Y este es justamente el cambio que se espera de los hombres: que luchemos por el espíritu como hasta ahora hemos peleado por el poder; que nos empeñemos en ayudar a los demás como hasta ahora nos empeñábamos en que nos sirvieran a nosotros.

En pocas palabras: se trata de cambiar de actitud, pero no de cambiar la forma de ser que tiene nuestra alma.

Se vale ser apasionado y brioso como era san Pablo…bajo la mirada amorosa de Dios y todo ése empeño y esa fuerza utilizarla para las cosas de Dios.

Si Dios nos ha hecho inteligentes, a usar esa inteligencia. Si Dios nos ha hecho simpáticos, a utilizar esa simpatía. Si Dios nos ha regalado una manera de ser alegre, a contagiar esa alegría. Si Dios nos ha dado un carácter un tanto reservado o tímido, aprovechar también eso para vivir el silencio y ser un alma contemplativa ¡todo es don de Dios! ¡Todo sirve y aprovecha para su gloria!

Desde luego que hay que utilizar esa misma fuerza para luchar contra nuestras faltas, o nuestra manera de ser a veces egoísta, a veces soberbia, a veces altanera.

Pero la lucha debe ser siempre positiva: Es bueno que asumamos serenamente las partes negativas de nuestra forma de ser, que no nos encerremos en nuestros dolores, mucho menos que los magnifiquemos, y que nos demos cuenta que son infinitamente mayores los dones y las virtudes que Dios nos ha dado, y que tenemos que aprovecharlas.

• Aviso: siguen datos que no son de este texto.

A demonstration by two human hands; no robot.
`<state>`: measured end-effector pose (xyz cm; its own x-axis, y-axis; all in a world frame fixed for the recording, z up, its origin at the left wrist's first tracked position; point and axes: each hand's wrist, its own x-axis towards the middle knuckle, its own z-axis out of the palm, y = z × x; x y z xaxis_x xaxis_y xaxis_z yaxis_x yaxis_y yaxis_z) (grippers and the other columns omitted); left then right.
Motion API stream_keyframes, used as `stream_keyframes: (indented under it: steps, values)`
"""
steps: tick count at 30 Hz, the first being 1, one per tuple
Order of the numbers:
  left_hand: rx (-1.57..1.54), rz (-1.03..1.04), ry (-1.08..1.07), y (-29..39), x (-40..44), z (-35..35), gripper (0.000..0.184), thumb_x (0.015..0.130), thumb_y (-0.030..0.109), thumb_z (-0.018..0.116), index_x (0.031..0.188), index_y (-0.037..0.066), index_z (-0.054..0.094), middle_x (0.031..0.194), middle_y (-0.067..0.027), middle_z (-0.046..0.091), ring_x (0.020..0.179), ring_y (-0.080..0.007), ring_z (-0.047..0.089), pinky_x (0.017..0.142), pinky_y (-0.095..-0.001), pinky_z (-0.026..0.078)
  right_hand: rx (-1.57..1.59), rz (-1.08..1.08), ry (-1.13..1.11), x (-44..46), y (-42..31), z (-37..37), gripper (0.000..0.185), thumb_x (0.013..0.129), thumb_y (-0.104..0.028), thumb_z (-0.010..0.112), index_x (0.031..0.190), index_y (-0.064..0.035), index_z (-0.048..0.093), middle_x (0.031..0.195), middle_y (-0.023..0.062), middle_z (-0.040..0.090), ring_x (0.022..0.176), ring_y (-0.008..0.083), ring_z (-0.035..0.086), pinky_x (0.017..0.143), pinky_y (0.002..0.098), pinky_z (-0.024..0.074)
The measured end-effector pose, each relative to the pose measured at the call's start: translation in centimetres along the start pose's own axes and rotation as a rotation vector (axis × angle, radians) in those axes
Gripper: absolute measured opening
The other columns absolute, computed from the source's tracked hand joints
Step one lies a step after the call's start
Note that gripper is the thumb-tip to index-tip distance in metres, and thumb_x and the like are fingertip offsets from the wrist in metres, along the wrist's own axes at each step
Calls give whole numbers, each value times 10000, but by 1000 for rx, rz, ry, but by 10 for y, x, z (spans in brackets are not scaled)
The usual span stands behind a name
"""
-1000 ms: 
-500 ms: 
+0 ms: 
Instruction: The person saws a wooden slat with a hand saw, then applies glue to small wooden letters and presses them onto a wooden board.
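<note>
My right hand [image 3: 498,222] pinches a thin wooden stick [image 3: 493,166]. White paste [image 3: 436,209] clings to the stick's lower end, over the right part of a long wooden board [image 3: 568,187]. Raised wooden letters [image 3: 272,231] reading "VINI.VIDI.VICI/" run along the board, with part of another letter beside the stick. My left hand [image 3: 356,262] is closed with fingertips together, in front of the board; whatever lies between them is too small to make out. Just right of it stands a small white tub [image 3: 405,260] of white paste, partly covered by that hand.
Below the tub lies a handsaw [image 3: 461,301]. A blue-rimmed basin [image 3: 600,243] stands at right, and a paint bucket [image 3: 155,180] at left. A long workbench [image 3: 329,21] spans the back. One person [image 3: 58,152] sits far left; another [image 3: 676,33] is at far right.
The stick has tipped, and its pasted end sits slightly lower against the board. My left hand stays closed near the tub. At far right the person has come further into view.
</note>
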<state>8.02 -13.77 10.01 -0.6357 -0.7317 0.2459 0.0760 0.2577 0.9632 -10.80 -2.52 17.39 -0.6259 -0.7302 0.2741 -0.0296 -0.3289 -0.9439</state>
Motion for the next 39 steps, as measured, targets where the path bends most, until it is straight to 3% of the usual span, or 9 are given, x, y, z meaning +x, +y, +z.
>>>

El Cardenal Newman, que igual de Pablo de Tarso sabía lo que es realmente una conversión y la luz que hace falta para ello, se dirigía a Dios con entrañables palabras:

Guía, Amable Luz, a través de la penumbra,
¡Guíame Tú!
La noche es oscura, estoy lejos de casa;
¡Guíame Tú!
Cuida mis pies; no pido ver el horizonte a lo lejos, me basta un paso.

No fui siempre como ahora; no acostumbraba pedirte
que me guiaras;
siempre quise elegir y ver mi camino,
pero ahora ¡Guíame Tú!
Amé los días relumbrantes, y por encima del miedo
el orgullo me podía: no recuerdes esos años.

Desde lejos tu poder me bendecía;
de seguro podrá guiarme ahora
por rastrojos y malezas, por pendientes y quebradas,
hasta que cese la noche.
Con la mañana sonríen aquellos Ángeles
que yo había amado de lejos y que un tiempo había perdido
[6].

[1] Cfr http://www.annopaolino.org/index.asp?lang=spa
[2] Cfr Is 42, 1-4.6-7.
[3] B. HERNANDO, El grano de mostaza, PPC, Madrid 1991.
[4] Cfr Gal 1, 13-14.
[5] Hech 9, 1-30.
[6] Se trata del célebre poema Lead, Kindly Light, compuesto por John Henry Cardenal Newman (1801-1890) conocido por su participación en el Movimiento de Oxford en el que estudió los fundamentos de la fe desde la perspectiva anglicana a cuyo clero pertenecía. A raíz de sus investigaciones sobre la doctrina enseñada por los Primeros Padres de la Iglesia, llegó a la conclusión de que la Iglesia Católica no podía ser otra que la Romana. En 1845 hizo la profesión de fe en la Iglesia Católica.